*** INFORMATION SHOWN ***

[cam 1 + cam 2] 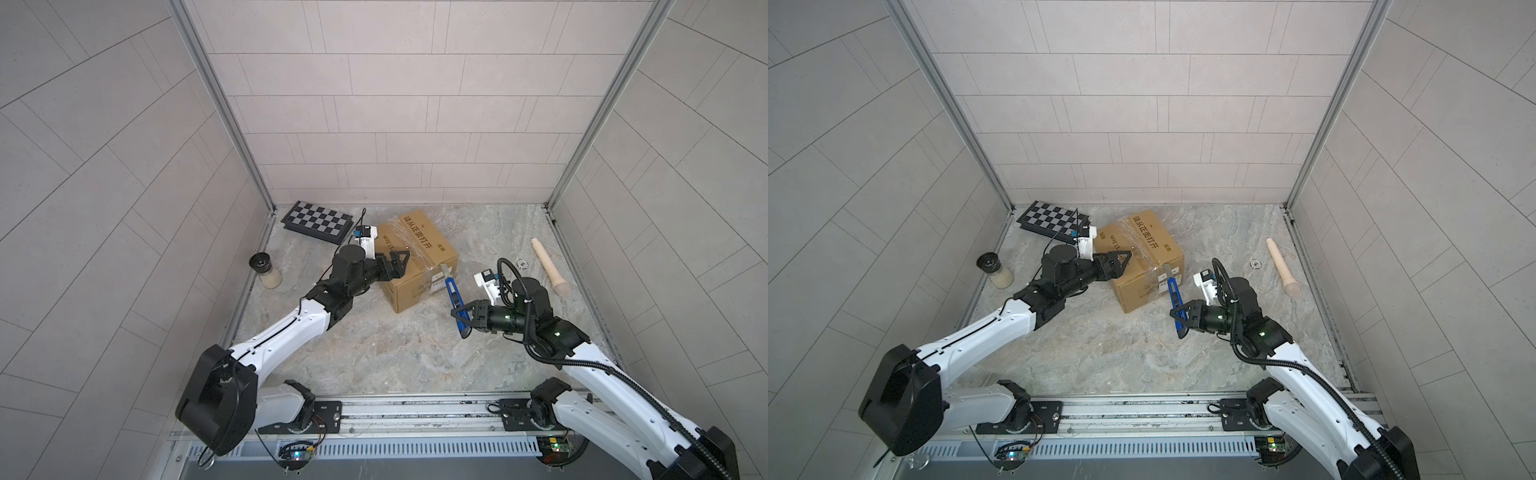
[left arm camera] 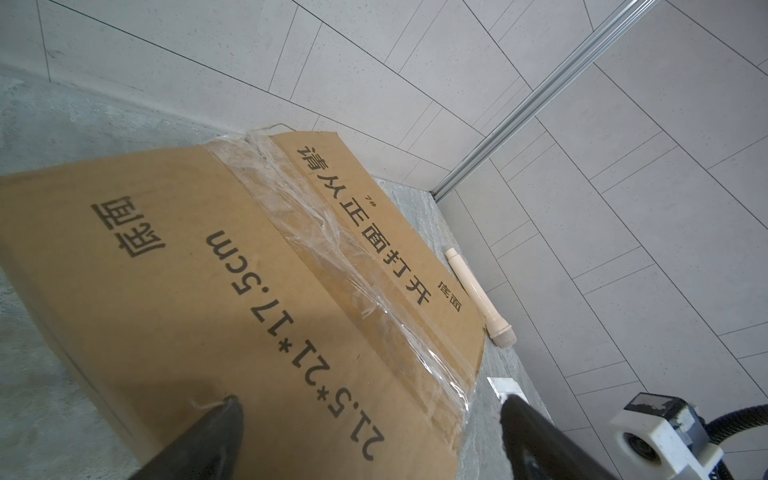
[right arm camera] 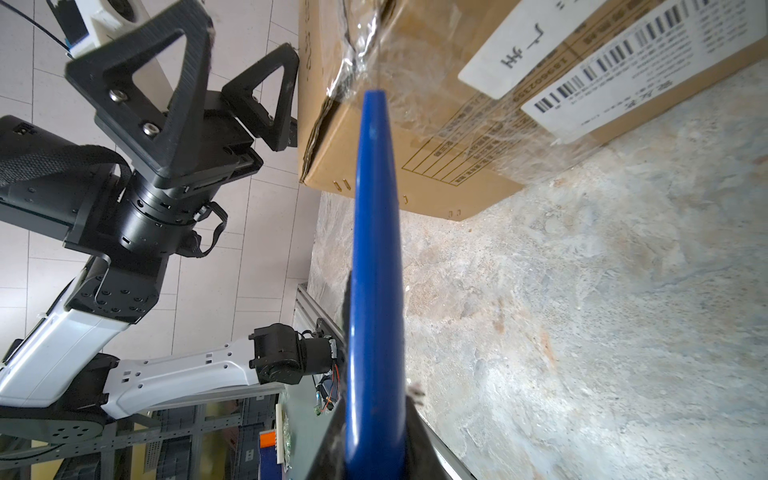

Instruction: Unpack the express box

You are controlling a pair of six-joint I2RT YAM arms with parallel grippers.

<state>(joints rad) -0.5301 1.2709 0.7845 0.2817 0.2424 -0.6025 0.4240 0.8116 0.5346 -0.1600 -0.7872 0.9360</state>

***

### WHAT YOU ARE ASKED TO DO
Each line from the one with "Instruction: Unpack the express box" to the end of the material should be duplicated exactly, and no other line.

### RESPONSE AREA
Instruction: Unpack the express box

You are controlling a pair of six-joint I2RT YAM arms with parallel grippers.

<state>(joints rad) -0.5301 1.2709 0.7845 0.2817 0.2424 -0.6025 0.4240 0.8116 0.5346 -0.1600 -0.7872 0.9360</state>

The answer given here is complete.